Exercise:
Which lines of the entries below run from the one holding "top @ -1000" to the one holding "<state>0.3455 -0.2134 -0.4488", inclusive? Set down exactly those lines and no others.

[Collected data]
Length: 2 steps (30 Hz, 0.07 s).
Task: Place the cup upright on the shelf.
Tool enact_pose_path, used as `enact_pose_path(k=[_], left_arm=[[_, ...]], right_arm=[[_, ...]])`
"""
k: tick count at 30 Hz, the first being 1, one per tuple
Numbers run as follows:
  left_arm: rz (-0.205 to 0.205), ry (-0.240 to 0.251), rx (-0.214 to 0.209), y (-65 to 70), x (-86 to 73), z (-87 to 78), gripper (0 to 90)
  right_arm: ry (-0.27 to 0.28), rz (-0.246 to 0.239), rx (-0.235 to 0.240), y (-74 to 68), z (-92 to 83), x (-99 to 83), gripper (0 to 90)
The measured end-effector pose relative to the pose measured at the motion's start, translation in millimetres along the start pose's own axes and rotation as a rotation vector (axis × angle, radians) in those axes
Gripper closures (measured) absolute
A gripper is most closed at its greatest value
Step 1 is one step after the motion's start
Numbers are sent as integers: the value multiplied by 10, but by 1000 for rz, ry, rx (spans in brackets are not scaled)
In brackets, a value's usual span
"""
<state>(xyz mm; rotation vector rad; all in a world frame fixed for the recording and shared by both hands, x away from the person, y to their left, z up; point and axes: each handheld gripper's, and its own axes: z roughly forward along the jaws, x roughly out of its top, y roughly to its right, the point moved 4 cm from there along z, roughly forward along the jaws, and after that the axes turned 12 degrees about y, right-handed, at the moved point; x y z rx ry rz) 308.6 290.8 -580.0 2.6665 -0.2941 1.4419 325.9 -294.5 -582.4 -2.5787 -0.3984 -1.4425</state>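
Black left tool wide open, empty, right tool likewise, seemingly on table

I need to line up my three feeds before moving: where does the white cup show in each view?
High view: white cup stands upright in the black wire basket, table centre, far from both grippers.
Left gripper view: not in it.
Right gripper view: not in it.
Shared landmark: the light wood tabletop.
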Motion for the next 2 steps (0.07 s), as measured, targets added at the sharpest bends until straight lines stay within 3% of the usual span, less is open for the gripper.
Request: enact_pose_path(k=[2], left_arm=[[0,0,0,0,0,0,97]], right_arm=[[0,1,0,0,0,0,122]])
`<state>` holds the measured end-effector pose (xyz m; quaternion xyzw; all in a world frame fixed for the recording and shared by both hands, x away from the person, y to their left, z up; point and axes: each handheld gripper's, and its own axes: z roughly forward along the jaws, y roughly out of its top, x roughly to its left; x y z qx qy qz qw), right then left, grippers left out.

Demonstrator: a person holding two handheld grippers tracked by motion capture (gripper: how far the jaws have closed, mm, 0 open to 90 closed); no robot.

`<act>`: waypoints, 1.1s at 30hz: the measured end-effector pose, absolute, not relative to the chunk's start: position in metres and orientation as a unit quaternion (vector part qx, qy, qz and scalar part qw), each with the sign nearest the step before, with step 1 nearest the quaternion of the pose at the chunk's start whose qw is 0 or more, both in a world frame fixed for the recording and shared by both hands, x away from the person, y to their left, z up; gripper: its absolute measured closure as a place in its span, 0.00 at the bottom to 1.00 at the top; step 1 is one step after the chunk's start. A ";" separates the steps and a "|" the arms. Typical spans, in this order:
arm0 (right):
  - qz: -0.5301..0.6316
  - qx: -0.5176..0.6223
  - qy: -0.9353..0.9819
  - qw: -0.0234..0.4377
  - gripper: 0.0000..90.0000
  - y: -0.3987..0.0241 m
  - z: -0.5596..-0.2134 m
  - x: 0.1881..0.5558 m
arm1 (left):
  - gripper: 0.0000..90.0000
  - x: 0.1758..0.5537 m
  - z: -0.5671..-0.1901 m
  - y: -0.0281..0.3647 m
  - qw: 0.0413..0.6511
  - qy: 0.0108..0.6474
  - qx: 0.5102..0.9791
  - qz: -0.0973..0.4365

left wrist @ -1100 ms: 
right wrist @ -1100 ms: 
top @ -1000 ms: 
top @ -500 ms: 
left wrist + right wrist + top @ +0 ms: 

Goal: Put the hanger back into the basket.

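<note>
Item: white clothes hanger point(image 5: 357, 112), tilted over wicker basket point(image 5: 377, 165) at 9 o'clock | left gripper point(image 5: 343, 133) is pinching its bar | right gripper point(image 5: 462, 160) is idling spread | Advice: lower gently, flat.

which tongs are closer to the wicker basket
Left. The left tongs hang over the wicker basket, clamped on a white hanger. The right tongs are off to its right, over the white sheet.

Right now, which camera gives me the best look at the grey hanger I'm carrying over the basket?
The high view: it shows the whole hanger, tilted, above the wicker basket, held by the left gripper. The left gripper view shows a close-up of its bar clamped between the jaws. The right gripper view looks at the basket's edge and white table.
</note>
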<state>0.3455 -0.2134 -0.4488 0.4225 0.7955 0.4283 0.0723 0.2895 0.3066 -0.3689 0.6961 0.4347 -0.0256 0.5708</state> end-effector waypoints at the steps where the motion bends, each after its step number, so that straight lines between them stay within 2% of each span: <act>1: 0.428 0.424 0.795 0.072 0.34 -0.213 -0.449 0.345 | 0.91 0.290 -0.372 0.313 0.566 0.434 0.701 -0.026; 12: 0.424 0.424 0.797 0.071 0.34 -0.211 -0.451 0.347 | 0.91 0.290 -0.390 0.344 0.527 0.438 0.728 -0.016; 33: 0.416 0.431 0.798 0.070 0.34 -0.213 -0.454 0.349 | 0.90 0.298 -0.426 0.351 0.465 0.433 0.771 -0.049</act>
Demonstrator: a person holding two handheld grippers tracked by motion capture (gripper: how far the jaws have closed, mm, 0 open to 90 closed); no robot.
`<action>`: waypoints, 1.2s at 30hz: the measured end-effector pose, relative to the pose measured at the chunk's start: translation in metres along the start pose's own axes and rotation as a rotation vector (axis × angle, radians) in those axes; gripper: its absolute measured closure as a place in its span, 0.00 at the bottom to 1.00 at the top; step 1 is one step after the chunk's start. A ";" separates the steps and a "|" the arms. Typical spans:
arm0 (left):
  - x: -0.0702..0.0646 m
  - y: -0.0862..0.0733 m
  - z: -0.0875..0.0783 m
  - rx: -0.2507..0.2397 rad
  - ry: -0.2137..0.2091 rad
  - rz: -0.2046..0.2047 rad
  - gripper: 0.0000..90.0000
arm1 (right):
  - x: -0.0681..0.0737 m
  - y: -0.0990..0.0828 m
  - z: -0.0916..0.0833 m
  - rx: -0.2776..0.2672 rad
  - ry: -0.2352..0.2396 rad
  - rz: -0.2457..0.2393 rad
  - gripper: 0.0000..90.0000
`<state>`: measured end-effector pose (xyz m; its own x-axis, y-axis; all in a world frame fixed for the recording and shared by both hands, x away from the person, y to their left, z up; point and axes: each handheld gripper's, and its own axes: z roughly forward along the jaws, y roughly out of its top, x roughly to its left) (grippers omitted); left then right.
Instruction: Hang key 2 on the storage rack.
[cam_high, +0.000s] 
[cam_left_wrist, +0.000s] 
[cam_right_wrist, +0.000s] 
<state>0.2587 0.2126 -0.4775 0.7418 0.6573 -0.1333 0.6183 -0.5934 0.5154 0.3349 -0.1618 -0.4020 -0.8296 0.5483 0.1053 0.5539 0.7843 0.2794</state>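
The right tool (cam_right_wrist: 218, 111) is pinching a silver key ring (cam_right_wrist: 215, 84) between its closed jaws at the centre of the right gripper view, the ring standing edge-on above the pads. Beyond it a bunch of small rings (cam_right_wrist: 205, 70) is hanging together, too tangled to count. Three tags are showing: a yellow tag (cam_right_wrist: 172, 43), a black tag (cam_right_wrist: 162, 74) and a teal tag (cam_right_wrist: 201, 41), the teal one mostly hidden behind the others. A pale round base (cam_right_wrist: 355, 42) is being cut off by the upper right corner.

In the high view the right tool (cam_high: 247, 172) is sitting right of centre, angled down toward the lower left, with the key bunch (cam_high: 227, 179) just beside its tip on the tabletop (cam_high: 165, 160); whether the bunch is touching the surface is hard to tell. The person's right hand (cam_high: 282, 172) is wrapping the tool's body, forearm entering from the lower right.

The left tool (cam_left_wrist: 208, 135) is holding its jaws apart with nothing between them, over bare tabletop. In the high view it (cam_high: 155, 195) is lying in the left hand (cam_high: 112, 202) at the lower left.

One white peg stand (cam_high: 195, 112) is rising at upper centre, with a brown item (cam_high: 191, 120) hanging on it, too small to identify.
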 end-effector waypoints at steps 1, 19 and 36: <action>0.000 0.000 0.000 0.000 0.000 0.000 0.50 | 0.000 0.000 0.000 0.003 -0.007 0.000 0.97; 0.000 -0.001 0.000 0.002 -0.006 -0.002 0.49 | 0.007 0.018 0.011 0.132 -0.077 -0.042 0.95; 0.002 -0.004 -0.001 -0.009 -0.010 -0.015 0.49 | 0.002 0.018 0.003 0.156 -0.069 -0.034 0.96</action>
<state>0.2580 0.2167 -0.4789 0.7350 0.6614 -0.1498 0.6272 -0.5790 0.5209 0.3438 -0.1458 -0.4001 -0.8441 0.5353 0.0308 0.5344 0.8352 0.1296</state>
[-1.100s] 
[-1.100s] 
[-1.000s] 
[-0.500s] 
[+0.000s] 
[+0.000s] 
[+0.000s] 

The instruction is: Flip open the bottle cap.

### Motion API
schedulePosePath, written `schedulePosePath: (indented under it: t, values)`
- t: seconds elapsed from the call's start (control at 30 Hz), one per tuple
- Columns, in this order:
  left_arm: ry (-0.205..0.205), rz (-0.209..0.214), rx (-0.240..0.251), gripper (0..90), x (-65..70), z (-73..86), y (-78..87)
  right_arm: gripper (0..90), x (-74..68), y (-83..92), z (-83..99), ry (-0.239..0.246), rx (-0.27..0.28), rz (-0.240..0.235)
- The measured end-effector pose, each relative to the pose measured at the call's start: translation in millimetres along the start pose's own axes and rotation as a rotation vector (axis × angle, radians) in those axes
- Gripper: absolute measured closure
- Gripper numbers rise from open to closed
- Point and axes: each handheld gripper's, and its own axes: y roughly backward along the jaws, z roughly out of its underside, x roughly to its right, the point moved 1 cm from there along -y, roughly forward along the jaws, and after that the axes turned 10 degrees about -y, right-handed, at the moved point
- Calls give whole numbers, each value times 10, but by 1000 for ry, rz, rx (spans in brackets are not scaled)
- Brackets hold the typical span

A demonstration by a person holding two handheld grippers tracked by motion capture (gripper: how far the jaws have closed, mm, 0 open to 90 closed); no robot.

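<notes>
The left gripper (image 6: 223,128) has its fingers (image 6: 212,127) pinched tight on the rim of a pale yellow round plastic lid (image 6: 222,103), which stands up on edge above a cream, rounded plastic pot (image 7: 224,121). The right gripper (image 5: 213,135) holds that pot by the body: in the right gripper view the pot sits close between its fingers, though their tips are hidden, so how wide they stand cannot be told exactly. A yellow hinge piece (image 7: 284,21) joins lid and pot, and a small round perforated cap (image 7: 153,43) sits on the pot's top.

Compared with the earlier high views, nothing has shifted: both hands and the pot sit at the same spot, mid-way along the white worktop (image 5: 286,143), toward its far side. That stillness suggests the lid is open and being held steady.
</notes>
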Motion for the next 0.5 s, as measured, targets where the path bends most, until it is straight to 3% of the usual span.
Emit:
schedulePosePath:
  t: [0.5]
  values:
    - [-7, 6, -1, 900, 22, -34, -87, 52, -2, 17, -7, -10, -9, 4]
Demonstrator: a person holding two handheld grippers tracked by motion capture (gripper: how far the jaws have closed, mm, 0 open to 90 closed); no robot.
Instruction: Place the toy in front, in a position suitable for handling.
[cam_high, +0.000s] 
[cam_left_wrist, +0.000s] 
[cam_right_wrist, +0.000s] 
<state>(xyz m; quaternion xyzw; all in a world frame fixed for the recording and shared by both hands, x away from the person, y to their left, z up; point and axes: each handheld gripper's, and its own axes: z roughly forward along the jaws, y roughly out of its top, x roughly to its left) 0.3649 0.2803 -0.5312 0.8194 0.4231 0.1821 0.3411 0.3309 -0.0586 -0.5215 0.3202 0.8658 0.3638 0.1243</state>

Output for this exercise:
top @ -1000 ms: 
top @ -500 ms: 
left wrist + right wrist + top @ +0 ms: 

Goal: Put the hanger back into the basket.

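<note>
Item: white clothes hanger point(image 5: 357, 112), tilted over wicker basket point(image 5: 377, 165) at 9 o'clock | left gripper point(image 5: 343, 133) is pinching its bar | right gripper point(image 5: 462, 160) is idling spread | Advice: lower gently, flat.

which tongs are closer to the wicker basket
Left. The left tongs hang over the wicker basket, clamped on a white hanger. The right tongs are off to its right, over the white sheet.

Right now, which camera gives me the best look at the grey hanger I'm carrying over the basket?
The high view: it shows the whole hanger, tilted, above the wicker basket, held by the left gripper. The left gripper view shows a close-up of its bar clamped between the jaws. The right gripper view looks at the basket's edge and white table.
</note>
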<state>0.3455 -0.2134 -0.4488 0.4225 0.7955 0.4283 0.0723 0.2895 0.3066 -0.3689 0.6961 0.4347 -0.0256 0.5708</state> end-effector waypoints at the steps where the motion bends, each after its step number, so that straight lines between them stay within 2% of each span: <act>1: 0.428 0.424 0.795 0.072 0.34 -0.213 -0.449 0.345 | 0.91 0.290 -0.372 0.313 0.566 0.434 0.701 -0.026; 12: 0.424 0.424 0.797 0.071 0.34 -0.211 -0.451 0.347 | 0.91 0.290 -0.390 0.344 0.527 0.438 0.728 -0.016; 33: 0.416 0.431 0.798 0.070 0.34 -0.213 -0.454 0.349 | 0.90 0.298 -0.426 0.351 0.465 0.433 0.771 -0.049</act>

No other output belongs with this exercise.